Frequently Asked Questions (FAQ)

What is semolina made from?

Semolina is made from durum wheat, which is a hard variety of wheat known for its high gluten content.

Is semolina gluten-free?

No, semolina contains gluten and is not suitable for those with gluten intolerance or celiac disease.

How can I use semolina in cooking?

Semolina can be used to make pasta, couscous, puddings, and as a thickener for soups and sauces.

What are the nutritional benefits of semolina?

Semolina is high in carbohydrates, protein, and essential vitamins and minerals, making it a nutritious choice for energy and muscle support.

Can semolina be used for baking?

Yes, semolina can be used in baking to add texture and flavor to bread and pastries.

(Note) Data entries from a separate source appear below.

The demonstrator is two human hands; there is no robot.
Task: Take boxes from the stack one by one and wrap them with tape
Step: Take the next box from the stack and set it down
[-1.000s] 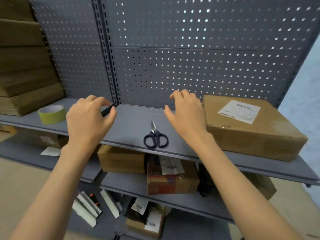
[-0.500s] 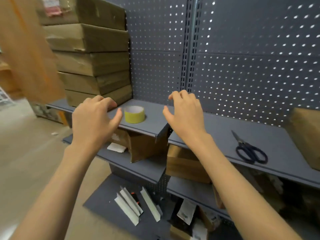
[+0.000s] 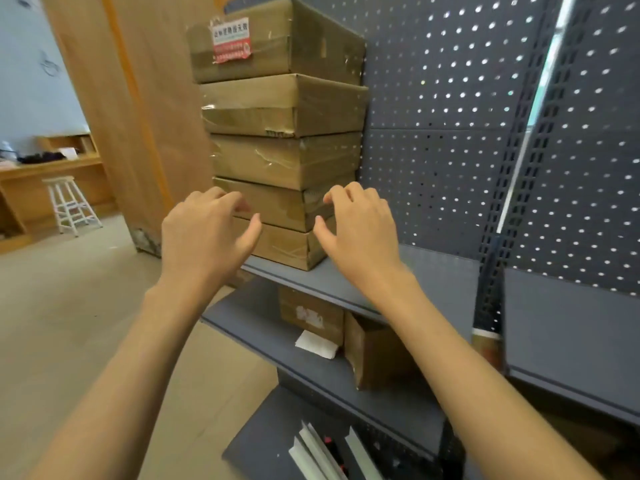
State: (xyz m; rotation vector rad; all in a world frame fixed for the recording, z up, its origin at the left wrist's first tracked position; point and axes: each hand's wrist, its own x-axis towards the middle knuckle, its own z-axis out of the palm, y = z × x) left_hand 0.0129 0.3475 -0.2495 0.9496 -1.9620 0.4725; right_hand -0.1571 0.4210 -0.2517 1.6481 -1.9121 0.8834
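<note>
A stack of several flat brown cardboard boxes (image 3: 284, 161) stands on the left end of the grey shelf (image 3: 436, 275). The top box (image 3: 277, 39) carries a red and white label. My left hand (image 3: 204, 233) hovers in front of the stack's lower boxes, fingers loosely curled, holding nothing. My right hand (image 3: 360, 226) is raised just to the right of the stack's lower corner, fingers also loosely bent and empty. Both hands are level with the two lowest boxes and touch none of them. The tape roll and the scissors are out of view.
A grey pegboard (image 3: 467, 116) backs the shelves. On the lower shelf (image 3: 311, 368) sit an open cardboard box (image 3: 374, 355) and a white paper (image 3: 317, 344). A wooden pillar (image 3: 128, 116) stands left of the stack, with a white stool (image 3: 71, 206) and a desk beyond.
My view has swung left from the scissors and taped box to the stack, which is now close and central. Both hands stay raised and empty; the tape roll has left the view.
</note>
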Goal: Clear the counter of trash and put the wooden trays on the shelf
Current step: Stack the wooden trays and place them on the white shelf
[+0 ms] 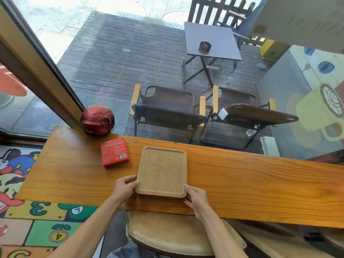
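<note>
On counter (pixel 242 175), hands grip wooden tray (pixel 162 169)

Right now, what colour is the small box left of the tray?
Red, with a white barcode label; the box shows best in the head view.

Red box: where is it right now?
In the head view the red box lies flat on the wooden counter, left of the wooden tray held by both hands, and just in front of the red helmet at the window.

A red box (pixel 114 152) is sitting just left of the wooden tray (pixel 162 171), a red helmet (pixel 97 120) behind it; the counter (pixel 260 183) rightward is lying bare.
</note>
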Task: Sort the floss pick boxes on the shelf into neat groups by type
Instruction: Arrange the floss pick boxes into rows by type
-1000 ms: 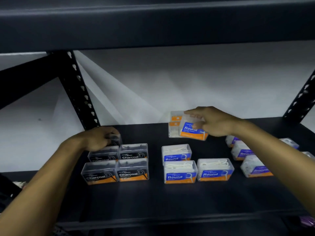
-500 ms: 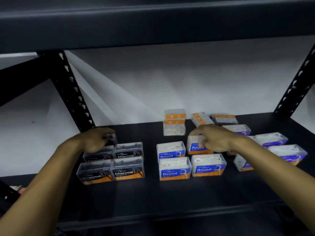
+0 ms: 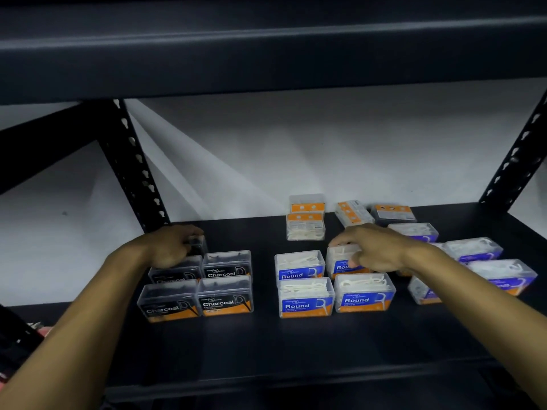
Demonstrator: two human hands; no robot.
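On the dark shelf (image 3: 296,350), two sorted blocks sit side by side. Left block: four Charcoal boxes (image 3: 225,295) in a two-by-two, touching. Left hand (image 3: 171,247) rests over the rear-left one, fingers curled round a dark box (image 3: 196,245) behind the block (label not readable). Right block: four Round boxes (image 3: 305,297), also two-by-two. Right hand (image 3: 370,247) grips the rear-right Round box (image 3: 343,260), fingers curled over its top, thumb on its front; the box stands in line with its neighbours, touching the shelf as far as I can tell. Behind the Round block: two boxes (image 3: 306,224), orange backs showing, one behind the other. Further right at the back, two more boxes (image 3: 355,213) lie at angles. Right of the right forearm: several purple-label boxes (image 3: 503,273), loosely scattered (text mostly blurred). Black upright posts (image 3: 133,161) stand at the rear corners.
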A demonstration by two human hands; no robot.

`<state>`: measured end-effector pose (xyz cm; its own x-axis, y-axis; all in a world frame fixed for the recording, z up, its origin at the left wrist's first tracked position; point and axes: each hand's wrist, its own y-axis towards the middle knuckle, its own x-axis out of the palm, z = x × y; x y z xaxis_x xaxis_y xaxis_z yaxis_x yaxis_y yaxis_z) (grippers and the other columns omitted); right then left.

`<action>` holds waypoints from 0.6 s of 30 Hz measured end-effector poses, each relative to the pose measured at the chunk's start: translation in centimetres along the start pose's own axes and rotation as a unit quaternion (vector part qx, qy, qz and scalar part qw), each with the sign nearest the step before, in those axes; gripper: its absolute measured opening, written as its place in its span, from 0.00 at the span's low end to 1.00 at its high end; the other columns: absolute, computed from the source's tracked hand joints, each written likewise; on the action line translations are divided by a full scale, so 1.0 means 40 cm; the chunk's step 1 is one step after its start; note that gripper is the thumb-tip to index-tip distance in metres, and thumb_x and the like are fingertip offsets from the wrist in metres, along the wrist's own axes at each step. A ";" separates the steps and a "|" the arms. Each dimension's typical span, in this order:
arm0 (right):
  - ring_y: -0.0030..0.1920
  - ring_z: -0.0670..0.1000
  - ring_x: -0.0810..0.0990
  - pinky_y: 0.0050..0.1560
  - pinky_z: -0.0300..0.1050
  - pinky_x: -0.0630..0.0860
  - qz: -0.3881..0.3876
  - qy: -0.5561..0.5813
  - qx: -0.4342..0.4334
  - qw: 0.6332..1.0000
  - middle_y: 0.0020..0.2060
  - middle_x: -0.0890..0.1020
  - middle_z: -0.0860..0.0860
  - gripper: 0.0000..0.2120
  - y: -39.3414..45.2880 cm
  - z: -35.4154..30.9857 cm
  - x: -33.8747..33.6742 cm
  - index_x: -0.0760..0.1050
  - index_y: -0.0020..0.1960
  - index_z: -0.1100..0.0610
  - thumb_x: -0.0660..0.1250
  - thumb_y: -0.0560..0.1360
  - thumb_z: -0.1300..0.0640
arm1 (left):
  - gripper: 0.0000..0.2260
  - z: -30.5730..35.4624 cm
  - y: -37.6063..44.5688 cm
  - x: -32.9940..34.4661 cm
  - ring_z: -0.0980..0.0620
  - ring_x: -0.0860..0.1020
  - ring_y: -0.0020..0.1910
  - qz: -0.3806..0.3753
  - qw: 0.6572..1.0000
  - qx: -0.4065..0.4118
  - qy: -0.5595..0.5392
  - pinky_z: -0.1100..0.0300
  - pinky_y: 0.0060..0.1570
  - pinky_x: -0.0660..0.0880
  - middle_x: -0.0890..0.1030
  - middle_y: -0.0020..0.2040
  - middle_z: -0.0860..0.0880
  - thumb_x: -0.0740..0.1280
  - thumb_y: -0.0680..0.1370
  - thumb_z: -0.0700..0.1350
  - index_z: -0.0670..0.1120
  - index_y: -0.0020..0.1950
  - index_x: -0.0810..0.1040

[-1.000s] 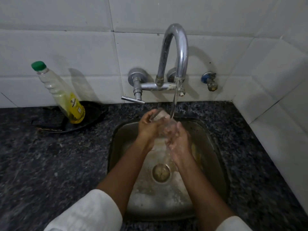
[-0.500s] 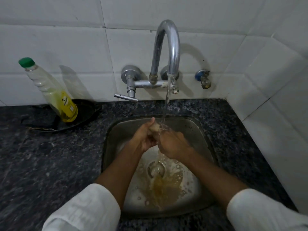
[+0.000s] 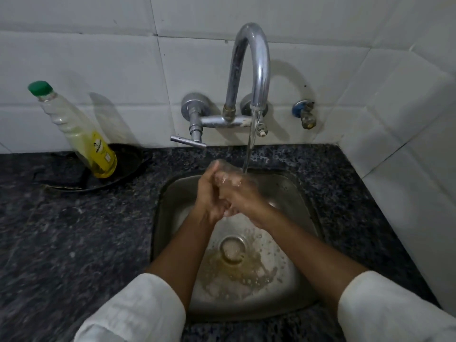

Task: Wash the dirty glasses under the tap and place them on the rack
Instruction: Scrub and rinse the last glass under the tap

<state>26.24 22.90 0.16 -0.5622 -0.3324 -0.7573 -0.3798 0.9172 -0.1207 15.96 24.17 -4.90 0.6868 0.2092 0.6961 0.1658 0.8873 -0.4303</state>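
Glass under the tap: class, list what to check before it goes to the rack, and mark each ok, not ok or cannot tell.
1. Water runs from the tap onto the glass: ok.
2. Left hand grips the glass: ok.
3. Right hand holds it too: ok.
4. Glass rinsed clean: cannot tell, hands hide most of it.
5. Sink draining: cannot tell; yellowish water lies round the drain.
6. Rack ready: cannot tell, not in view.

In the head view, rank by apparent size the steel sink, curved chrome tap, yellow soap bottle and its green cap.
1. Steel sink
2. Curved chrome tap
3. Yellow soap bottle, close to the tap
4. Green cap
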 end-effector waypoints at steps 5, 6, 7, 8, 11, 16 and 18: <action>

How should I store semolina?

Store semolina in a cool, dry place in an airtight container to maintain its freshness.

Is semolina suitable for weight loss?

In moderation, semolina can be part of a weight loss diet due to its fiber content, which promotes satiety.

What is the glycemic index of semolina?

Semolina has a glycemic index of 65, which is moderate and should be considered in a balanced diet.